I read the following statement in pg180, of John Lee's smooth manifold. I am not having much intuition.
Let $M$ be a smooth manifold, $X:M \rightarrow TM$ be a rough vector field (i.e. it does not have to be smooth map). Then the following are equivalent:
- $X$ is smooth.
- For every $f \in C^\infty(M)$ the map $Xf$ is also smooth on $M$.

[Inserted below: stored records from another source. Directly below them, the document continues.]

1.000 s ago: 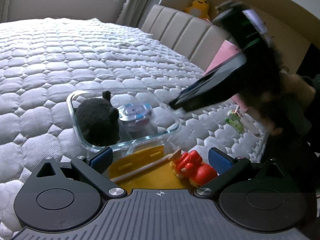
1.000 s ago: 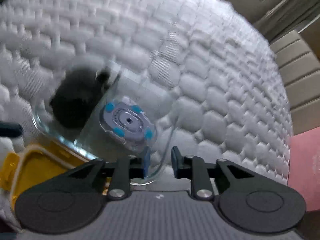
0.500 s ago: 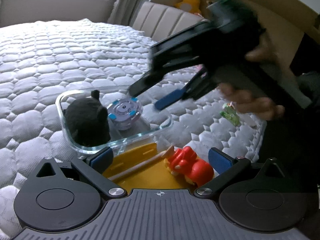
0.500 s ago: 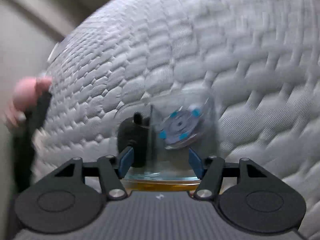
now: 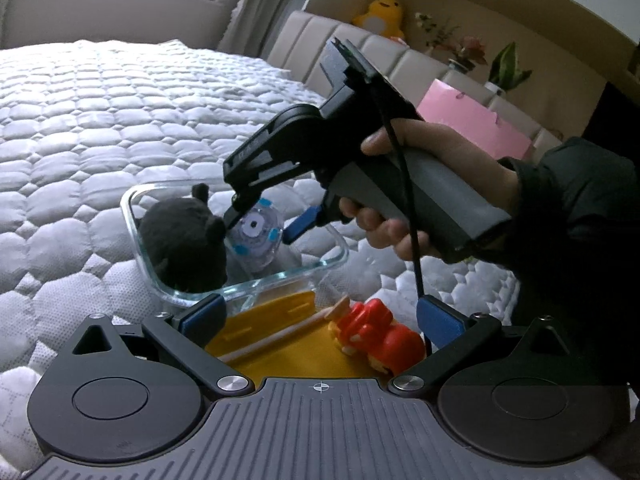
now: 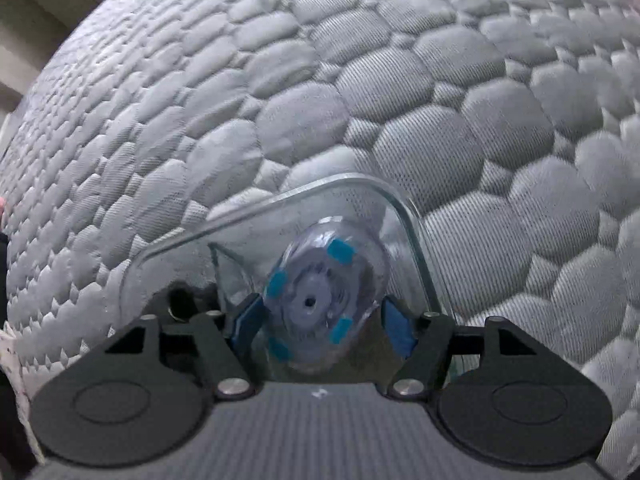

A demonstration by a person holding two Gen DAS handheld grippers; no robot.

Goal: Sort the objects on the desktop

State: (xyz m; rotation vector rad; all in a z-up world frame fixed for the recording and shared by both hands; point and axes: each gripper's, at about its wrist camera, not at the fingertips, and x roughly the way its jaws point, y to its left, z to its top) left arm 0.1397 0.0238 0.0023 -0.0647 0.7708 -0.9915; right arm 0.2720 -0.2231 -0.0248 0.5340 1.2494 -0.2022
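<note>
A clear glass box (image 5: 324, 262) sits on the quilted bed. In it lie a black plush toy (image 5: 180, 244) and a clear round case with blue tabs (image 5: 256, 236). My right gripper (image 5: 260, 228) reaches down into the box, open, its fingers on either side of the round case (image 6: 316, 300); the right wrist view shows the gripper (image 6: 322, 320) straddling the case without squeezing it. My left gripper (image 5: 318, 318) is open and empty, low over a yellow lid (image 5: 280, 344) that carries a red toy (image 5: 380, 340) and a wooden stick (image 5: 280, 334).
The white quilted mattress (image 5: 100, 120) spreads left and behind. A beige headboard (image 5: 320, 40), a pink bag (image 5: 472, 120), a yellow plush (image 5: 380, 12) and plants stand at the back right. The glass rim (image 6: 412, 216) curves just ahead of the right fingers.
My right gripper swung over the box, opened wide and came down into it around the round case. My left gripper stayed in place, open.
</note>
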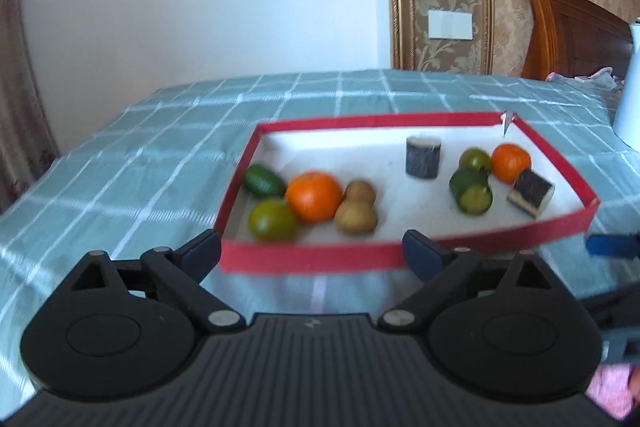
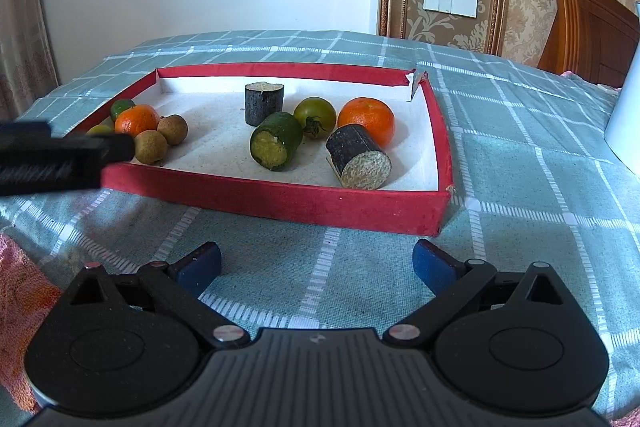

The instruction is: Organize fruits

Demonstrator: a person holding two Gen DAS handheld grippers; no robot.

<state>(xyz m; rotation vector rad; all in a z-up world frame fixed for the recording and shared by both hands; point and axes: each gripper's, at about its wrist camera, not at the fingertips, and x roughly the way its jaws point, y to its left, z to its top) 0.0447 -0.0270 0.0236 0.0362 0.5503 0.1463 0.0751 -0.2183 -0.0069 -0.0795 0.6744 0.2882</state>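
Item: red tray (image 2: 280, 197) of fruits; oranges (image 1: 314, 197) grouped at nine o'clock, we judge by kind. Our left gripper (image 1: 312, 251) and right gripper (image 2: 316, 263): wide, empty, short of tray.

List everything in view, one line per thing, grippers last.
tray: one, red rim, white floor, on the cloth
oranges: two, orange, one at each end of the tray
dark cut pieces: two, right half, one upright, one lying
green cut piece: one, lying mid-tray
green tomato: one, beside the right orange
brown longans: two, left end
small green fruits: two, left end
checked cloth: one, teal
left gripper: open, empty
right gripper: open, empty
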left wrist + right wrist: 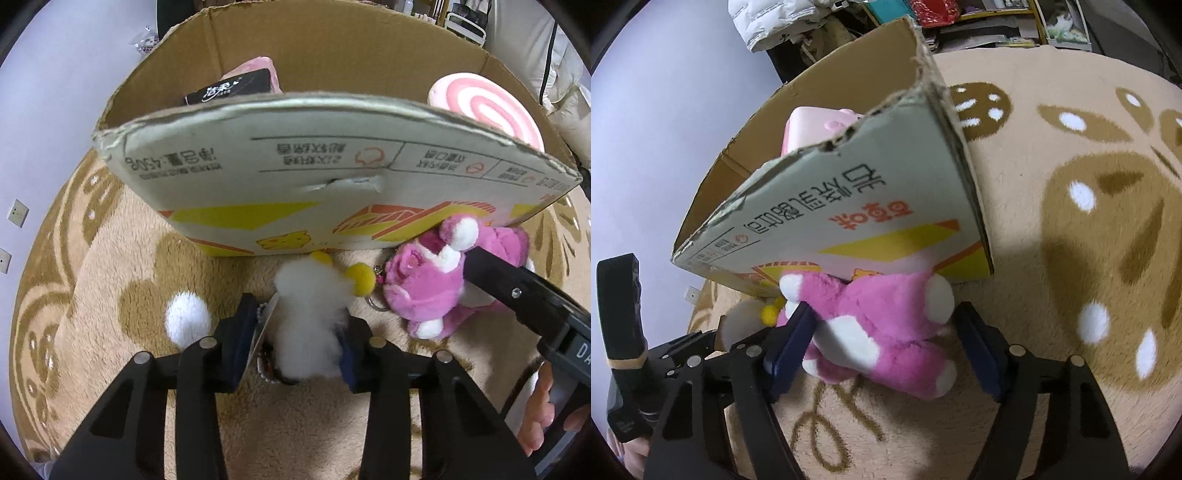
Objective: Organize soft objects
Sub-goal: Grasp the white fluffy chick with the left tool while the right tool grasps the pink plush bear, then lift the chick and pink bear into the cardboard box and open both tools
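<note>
A white fluffy plush with yellow pom-poms (310,314) lies on the carpet in front of the cardboard box (332,177). My left gripper (301,343) is shut on it, both pads pressing its sides. A pink plush bear (879,328) lies against the box front, also in the left wrist view (432,291). My right gripper (886,350) straddles the bear with its jaws wide; the left pad touches it, the right pad stands apart. The box (849,206) holds a pink swirl cushion (487,107), a pink plush (255,70) and a black tissue pack (232,90).
A beige carpet with brown patterns (1071,258) covers the floor. A white wall with sockets (18,212) is at the left. Cluttered shelves and bags (960,22) stand behind the box. The left gripper's body (624,332) shows at the right wrist view's left edge.
</note>
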Motion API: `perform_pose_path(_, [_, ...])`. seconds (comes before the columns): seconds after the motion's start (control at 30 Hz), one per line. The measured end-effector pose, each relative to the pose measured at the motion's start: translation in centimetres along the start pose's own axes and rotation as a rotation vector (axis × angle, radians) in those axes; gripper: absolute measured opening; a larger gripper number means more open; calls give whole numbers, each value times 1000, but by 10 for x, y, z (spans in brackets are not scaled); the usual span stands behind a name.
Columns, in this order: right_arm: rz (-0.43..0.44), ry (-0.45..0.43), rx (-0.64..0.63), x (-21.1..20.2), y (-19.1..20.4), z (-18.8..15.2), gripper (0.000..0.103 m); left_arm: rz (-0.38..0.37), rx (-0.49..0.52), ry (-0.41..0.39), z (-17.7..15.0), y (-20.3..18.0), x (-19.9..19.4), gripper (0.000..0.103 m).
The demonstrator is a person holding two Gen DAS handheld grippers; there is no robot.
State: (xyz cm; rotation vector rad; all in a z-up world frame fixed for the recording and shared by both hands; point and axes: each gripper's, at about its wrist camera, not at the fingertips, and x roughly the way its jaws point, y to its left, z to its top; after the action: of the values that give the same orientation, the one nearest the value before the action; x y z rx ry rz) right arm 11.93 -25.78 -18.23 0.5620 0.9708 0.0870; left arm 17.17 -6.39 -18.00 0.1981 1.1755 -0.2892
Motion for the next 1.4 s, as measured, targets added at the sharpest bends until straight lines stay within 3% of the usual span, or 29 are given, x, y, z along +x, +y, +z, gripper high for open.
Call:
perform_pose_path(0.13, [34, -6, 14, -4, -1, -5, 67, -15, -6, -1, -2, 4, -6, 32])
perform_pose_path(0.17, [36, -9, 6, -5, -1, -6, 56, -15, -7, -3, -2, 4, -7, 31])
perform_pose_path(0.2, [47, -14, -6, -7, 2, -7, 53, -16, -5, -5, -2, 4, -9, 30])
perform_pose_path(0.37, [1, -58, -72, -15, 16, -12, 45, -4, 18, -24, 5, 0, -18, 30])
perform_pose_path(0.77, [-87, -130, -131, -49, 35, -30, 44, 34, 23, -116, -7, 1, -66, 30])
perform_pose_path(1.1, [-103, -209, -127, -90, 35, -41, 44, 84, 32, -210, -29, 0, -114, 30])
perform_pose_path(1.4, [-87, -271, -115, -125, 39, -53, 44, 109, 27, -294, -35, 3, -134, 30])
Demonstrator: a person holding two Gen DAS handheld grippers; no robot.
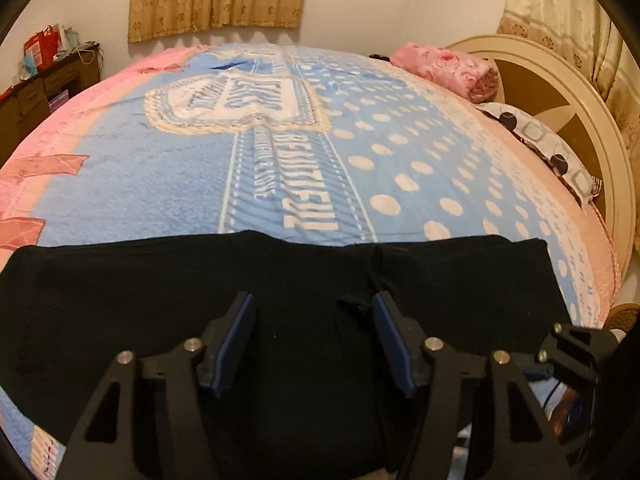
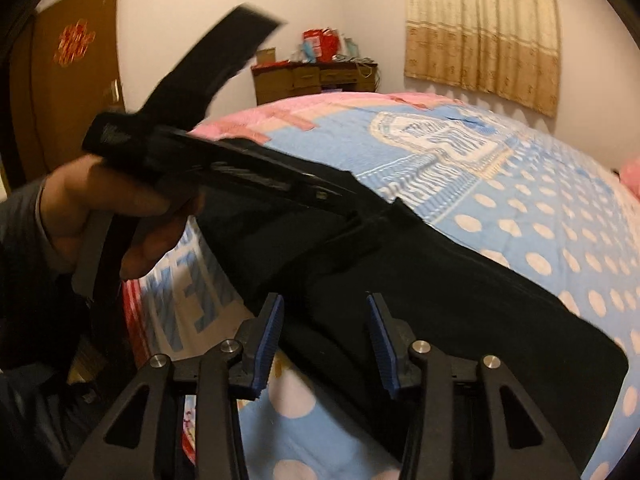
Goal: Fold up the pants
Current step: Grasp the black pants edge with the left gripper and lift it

I understand the proof. But what is the geometric meaning/ significance of this statement? Is there an analogue somewhere else?
Let us work locally around a point $p$, which is enough since the notion of differentiability is local. Assume you have local coordinates $(x^{\mu}), \mu =1,\dots,\dim M=n$. The vector field $X$ can be written as $X = \sum_{\mu=1}^nX^{\mu}\partial_{\mu}$ and, by definition, it is smooth if all the functions $X^{\mu} \colon M \to \mathbb{R}$ are smooth. Thinking geometrically, this tells you that the vector $X_p = \sum_{\mu=1}^n X^{\mu}(p)\partial_{\mu|p}$ does not change much when you move around $p$.
En passant, observe that if $q \in M$ is a point 'close' to $p$, there is no making sense of the difference $X_q-X_p$, because the two vectors belong to different vector spaces, i.e. $T_qM$ and $T_pM$ respectively. You should think topologically here, considering that the topology of $TM$ is the natural one obtained from the base manifold $M$.
Now, taking a smooth function $f$ defined around $p$, the function $Xf$ is nothing but the derivative of $f$ in the direction of $X$. Since $X$ and $f$ are both smooth objects, one would expect that $Xf$ is also a smooth function, and that is what the proposition is telling you. In other words, if you move around $p$ and $X$ does not change much, also the derivative of $f$ in the direction of $X$ will not change too much. I hope this is what you were looking for.